Ask the Swag Gal – September 21, 2011

Being a full-time mom is definitely a full-time job.  It can certainly be difficult to find time for yourself when the majority of your day is devoted to your children.  However, being a parent should not prohibit you from doing the things that you want or need, including staying in shape.  Here are some suggestions for toning up without depriving your kids of any of your attention.  All of these exercises can be done from the comfort of your own home or even while sitting at your desk at work.

  • Give yourself a minute to do as many jumping jacks as you can.  This is a great cardio exercise.  Kelli Calabrese, MS, an exercise physiologist and spokesman for the American Council on Exercise says that “improving your heart rate variability – your heart’s ability to jump from resting to “pumped” — has been shown to increase longevity and decrease heart disease risk.”
  • Run in place for 60 seconds.  This is also a fun activity for you to do with the kids.  Make it a contest of who can run in place the longest.  It’s a great way to release a lot of energy in a small amount of time.
  • Pick a time when you’re sitting down – maybe when you’re on the couch watching TV.  Pump both arms over your head for 30 seconds, then rapidly tap your feet on the floor, football-drill style, for 30 seconds.  Do this 3-5 times and you’ll definitely start to feel the burn.
  • Any spare second that you find yourself standing, do some one-legged squats.  Hold onto a wall or a table for support.
  • “Sitting in your chair, lift one leg off the seat, extend it out straight, hold for 2 seconds; then lower your foot (stop short of the floor) and hold for several seconds. Switch; do each leg 15 times.” (WebMD)
  • This one definitely gives me a burn.  If you want a way to work your chest and shoulders while not having to get out of your chair, put both of your hands on your chair arms and slowly lift your bottom off the chair. Lower yourself back down but stop right before you hit the seat and hold for a few seconds.

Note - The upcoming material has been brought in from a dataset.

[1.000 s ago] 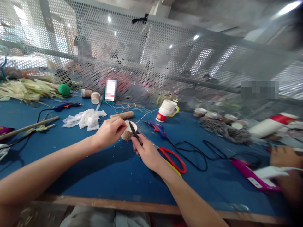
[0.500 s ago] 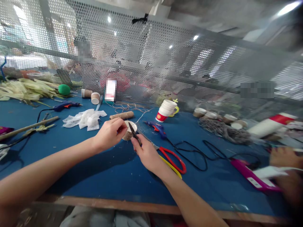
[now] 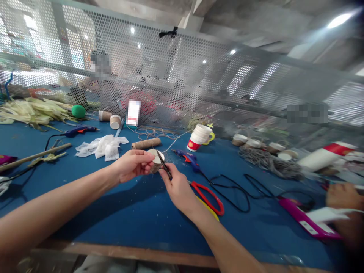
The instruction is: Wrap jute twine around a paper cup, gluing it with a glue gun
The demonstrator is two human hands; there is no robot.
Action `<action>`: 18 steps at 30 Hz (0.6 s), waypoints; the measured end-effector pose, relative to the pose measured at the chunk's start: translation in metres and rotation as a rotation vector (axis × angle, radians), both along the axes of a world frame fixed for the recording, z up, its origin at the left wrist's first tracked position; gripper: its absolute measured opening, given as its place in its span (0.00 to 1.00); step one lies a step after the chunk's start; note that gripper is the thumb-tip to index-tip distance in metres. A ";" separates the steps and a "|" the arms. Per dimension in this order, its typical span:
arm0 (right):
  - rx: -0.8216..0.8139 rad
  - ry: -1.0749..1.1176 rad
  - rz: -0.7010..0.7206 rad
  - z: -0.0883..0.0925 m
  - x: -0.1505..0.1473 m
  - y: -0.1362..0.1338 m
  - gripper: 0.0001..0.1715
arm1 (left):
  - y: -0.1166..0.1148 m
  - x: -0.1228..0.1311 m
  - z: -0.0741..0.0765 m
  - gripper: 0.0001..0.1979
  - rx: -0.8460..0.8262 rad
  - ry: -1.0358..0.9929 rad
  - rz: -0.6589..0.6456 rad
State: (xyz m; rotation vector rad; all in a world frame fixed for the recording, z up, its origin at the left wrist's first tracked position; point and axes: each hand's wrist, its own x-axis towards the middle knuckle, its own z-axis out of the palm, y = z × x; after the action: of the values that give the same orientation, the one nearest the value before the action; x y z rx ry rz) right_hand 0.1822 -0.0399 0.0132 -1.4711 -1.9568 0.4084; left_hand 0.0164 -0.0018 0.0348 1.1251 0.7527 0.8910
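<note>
A small paper cup (image 3: 156,165) wrapped in twine stands on the blue table between my hands, its pale round top facing up. My left hand (image 3: 136,165) is closed in a pinch at the cup's left edge, apparently on a thin strand of twine. Between the fingers and thumb of my right hand (image 3: 178,185) is a thin black pointed tool (image 3: 165,167), tweezers or snips; I cannot tell which. Its tip reaches over the cup's top. A light twine runs from behind the cup toward the back right. Large scissors with red and yellow handles (image 3: 209,197) lie partly under my right forearm.
A twine roll (image 3: 146,143), white lace (image 3: 102,146), and blue glue guns (image 3: 189,159) lie around. Stacked paper cups (image 3: 196,138) stand behind. A black cord leads to a purple power strip (image 3: 307,220); another person's hand (image 3: 344,195) is beyond it. Mesh panel (image 3: 170,76) closes the back.
My left hand has turned from a curled fist to a pinch with the fingers more extended beside the cup. The tool's tip stays over the cup. The twine behind looks straighter.
</note>
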 end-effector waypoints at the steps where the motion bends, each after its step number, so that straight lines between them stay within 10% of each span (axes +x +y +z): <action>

Repeat this 15 times.
  • For a nice stretching exercise, sit up straight and try to touch your shoulder blades together.  Hold it for a few seconds, and then relax.
  • Walking is always a great way to stay active.  Take the kids and venture out on a nature walk – they’ll love it and you’ll feel like you’ve done your workout for the day.
  • Calf exercises can definitely be effective.  While standing, hold on to a piece of furniture for balance.  Raise your heels off the floor and lower them slowly.  Repeat 10 times and rest.  Do 3 sets.
  • No dumbbells?  No problem!  Use two filled water bottles and do 3 sets each of front raises, overhead presses, and bicep curls.
  • Jumping rope is a great way to get your blood flowing, and you don’t even need a physical jump rope to do it.  Move your arms as if you were turning a rope and tap one foot in front of you.  Make sure you alternate your feet.

I hope you can find time in your busy schedule to fit in some of these exercises.  You don’t need a gym to stay in shape.  All you need is yourself and a little motivation!